# [Instructions to follow]
Using the entries that follow, write out the line containing "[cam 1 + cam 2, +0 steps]", the line containing "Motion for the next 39", and every line between them, exactly and nothing else.

# [Data supplied]
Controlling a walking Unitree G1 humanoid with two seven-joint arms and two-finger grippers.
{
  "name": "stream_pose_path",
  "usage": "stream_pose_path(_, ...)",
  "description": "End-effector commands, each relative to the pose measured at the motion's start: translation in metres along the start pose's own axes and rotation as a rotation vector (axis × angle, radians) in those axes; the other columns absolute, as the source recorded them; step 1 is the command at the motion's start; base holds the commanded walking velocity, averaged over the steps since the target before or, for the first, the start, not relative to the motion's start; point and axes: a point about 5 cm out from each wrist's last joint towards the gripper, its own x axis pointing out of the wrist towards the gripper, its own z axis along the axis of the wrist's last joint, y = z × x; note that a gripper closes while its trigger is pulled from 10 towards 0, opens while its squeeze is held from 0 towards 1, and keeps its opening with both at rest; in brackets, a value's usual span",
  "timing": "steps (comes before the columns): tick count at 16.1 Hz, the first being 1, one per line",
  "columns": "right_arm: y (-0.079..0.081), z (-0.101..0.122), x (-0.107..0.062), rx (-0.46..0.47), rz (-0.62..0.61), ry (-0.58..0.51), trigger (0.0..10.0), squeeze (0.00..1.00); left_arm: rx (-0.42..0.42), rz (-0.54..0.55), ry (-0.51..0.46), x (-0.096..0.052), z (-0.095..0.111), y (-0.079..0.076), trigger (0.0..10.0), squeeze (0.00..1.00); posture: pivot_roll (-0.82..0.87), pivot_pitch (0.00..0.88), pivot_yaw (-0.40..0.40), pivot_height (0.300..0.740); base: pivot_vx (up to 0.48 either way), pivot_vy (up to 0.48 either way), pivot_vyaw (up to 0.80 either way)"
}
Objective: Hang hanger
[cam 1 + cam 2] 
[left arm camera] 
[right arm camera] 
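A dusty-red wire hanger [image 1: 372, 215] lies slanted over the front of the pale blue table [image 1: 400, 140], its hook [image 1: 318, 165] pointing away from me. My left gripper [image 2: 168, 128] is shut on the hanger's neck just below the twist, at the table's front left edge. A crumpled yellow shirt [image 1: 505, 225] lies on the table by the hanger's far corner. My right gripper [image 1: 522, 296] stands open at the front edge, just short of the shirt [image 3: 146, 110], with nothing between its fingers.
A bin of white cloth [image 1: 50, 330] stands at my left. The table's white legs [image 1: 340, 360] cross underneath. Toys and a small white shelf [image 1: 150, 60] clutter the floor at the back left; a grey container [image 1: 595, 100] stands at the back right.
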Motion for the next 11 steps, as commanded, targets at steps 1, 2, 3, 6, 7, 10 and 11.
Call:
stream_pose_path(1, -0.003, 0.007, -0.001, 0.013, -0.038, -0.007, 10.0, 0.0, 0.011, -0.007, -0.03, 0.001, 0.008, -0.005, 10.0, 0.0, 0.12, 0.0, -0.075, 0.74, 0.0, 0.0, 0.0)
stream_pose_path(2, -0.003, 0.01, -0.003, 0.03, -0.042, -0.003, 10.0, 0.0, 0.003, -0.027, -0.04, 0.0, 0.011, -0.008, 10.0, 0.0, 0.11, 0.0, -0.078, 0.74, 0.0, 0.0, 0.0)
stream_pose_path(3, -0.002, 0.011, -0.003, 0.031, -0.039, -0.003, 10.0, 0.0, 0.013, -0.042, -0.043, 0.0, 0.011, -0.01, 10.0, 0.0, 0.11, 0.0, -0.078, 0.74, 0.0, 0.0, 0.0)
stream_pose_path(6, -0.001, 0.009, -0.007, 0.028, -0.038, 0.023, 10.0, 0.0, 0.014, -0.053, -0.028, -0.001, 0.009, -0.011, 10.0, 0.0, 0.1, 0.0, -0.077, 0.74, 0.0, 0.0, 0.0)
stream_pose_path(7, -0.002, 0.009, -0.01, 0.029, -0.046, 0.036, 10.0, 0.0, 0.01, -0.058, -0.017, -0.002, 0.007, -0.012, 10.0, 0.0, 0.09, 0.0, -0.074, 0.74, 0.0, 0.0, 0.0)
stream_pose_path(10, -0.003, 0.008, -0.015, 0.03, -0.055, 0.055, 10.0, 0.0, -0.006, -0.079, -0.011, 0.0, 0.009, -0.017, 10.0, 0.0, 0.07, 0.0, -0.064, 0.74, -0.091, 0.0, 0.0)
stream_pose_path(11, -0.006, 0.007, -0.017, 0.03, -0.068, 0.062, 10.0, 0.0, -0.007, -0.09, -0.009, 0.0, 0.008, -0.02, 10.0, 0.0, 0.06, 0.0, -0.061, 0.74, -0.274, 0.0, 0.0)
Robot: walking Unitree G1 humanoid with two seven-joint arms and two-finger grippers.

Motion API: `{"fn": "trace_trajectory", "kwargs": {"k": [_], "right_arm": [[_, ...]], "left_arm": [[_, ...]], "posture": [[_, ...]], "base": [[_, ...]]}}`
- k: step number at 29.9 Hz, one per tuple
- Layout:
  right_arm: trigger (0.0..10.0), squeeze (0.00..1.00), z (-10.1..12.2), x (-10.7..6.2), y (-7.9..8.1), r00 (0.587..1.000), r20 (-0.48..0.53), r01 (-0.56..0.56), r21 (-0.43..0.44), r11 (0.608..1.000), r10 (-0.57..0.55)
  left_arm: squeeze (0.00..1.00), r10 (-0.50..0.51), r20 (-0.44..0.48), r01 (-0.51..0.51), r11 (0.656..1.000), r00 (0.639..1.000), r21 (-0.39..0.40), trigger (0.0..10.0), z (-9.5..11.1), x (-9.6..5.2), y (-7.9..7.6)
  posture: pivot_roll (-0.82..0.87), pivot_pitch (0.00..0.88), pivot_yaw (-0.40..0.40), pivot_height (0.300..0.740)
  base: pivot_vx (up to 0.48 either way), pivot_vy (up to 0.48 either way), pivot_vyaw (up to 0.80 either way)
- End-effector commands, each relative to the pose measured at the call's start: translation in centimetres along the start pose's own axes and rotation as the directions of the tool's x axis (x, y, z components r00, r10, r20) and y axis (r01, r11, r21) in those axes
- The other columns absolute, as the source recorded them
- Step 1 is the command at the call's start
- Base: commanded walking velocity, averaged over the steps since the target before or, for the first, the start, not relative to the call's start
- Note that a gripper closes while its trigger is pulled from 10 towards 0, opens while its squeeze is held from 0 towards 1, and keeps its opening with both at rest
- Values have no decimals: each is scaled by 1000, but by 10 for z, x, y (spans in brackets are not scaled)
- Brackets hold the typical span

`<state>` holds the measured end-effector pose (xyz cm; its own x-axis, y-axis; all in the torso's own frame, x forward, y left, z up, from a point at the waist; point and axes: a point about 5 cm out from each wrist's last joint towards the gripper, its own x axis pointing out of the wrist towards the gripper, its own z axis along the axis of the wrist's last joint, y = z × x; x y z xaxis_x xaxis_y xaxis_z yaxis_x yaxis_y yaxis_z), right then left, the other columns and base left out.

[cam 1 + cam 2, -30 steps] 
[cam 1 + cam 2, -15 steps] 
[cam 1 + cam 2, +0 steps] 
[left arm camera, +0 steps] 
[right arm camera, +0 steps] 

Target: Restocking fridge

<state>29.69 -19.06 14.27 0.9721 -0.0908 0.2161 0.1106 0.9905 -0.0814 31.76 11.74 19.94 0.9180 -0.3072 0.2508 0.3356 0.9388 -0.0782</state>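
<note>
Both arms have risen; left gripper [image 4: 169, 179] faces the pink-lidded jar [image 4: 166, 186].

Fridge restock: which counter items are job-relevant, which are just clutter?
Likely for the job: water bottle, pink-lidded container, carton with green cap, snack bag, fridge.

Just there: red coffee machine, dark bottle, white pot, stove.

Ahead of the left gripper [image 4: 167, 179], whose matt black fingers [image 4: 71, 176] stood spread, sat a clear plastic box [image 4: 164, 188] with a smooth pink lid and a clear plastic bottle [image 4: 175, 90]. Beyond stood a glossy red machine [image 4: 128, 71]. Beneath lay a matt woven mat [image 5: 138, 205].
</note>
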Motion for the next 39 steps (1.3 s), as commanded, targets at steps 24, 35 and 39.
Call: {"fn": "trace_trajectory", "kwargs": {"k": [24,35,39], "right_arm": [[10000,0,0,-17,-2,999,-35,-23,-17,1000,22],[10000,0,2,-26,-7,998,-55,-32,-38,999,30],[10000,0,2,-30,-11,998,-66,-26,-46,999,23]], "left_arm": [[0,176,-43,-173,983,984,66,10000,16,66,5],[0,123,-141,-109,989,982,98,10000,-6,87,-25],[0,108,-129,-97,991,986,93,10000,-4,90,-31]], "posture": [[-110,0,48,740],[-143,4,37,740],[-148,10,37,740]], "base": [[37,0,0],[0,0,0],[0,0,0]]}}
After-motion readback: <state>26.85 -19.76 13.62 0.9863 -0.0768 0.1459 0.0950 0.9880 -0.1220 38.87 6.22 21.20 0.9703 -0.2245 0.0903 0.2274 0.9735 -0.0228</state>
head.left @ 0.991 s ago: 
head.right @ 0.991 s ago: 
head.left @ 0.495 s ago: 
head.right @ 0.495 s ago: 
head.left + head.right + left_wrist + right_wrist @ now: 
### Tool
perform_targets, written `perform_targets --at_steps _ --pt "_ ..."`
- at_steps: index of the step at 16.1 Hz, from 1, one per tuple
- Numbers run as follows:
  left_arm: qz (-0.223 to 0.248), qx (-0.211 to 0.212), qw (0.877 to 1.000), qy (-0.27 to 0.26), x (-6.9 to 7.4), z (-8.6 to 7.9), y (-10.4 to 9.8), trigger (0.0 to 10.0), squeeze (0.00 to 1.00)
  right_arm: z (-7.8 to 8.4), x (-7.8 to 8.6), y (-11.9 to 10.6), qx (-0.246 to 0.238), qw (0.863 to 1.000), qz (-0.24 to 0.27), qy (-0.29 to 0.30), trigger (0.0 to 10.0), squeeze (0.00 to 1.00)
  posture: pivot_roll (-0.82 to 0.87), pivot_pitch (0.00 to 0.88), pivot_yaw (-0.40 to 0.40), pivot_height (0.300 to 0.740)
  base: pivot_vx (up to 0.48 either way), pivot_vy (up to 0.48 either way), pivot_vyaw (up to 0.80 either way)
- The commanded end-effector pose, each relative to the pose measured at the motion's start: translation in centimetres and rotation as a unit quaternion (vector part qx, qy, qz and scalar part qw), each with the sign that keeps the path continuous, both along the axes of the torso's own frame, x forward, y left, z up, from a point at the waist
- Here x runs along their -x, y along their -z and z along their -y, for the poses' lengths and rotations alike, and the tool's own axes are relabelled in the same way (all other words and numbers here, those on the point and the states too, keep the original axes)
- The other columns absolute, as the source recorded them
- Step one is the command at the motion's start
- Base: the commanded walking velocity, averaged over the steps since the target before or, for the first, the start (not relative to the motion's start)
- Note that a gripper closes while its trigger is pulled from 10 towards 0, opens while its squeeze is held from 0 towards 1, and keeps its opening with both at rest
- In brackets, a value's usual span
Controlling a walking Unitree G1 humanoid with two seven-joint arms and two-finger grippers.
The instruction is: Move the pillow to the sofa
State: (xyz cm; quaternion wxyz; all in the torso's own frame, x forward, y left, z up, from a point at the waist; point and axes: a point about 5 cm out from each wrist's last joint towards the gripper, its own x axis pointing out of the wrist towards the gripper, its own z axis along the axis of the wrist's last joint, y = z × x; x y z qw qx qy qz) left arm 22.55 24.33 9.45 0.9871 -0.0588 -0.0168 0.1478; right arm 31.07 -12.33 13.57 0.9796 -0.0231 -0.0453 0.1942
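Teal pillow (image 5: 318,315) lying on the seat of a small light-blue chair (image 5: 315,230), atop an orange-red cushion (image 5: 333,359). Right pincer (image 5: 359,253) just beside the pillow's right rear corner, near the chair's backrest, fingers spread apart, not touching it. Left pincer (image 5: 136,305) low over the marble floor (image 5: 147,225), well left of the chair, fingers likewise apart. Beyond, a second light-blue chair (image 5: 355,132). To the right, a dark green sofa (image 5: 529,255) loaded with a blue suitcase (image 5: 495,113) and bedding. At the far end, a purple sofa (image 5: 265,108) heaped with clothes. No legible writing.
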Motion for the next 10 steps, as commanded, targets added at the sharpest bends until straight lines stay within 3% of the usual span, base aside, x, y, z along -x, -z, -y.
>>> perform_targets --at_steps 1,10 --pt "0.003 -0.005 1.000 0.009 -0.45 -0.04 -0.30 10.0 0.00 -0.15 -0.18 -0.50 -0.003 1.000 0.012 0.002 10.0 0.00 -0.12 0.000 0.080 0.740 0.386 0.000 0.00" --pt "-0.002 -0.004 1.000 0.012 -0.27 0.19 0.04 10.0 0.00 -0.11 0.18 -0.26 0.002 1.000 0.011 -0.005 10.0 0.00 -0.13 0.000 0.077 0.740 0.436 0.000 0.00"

# [Exercise result]
[cam 1 + cam 2, +0 steps] 
[left arm camera, +0 steps] 
[right arm camera, +0 steps] 

Target: Restocking fridge

<state>29.69 -19.06 14.27 0.9721 -0.0908 0.2161 0.1106 0.9905 -0.0814 31.76 11.74 19.94 0.9180 -0.3072 0.2508 0.3356 0.9388 -0.0782</state>
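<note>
Both arms have risen; left gripper [image 4: 169, 179] faces the pink-lidded jar [image 4: 166, 186].

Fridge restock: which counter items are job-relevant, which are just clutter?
Likely for the job: water bottle, pink-lidded container, carton with green cap, snack bag, fridge.

Just there: red coffee machine, dark bottle, white pot, stove.

Ahead of the left gripper [image 4: 167, 179], whose matt black fingers [image 4: 71, 176] stood spread, sat a clear plastic box [image 4: 164, 188] with a smooth pink lid and a clear plastic bottle [image 4: 175, 90]. Beyond stood a glossy red machine [image 4: 128, 71]. Beneath lay a matt woven mat [image 5: 138, 205].
</note>
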Motion for the next 39 steps (1.3 s), as commanded, targets at steps 24, 35 and 39.

The output is now finished.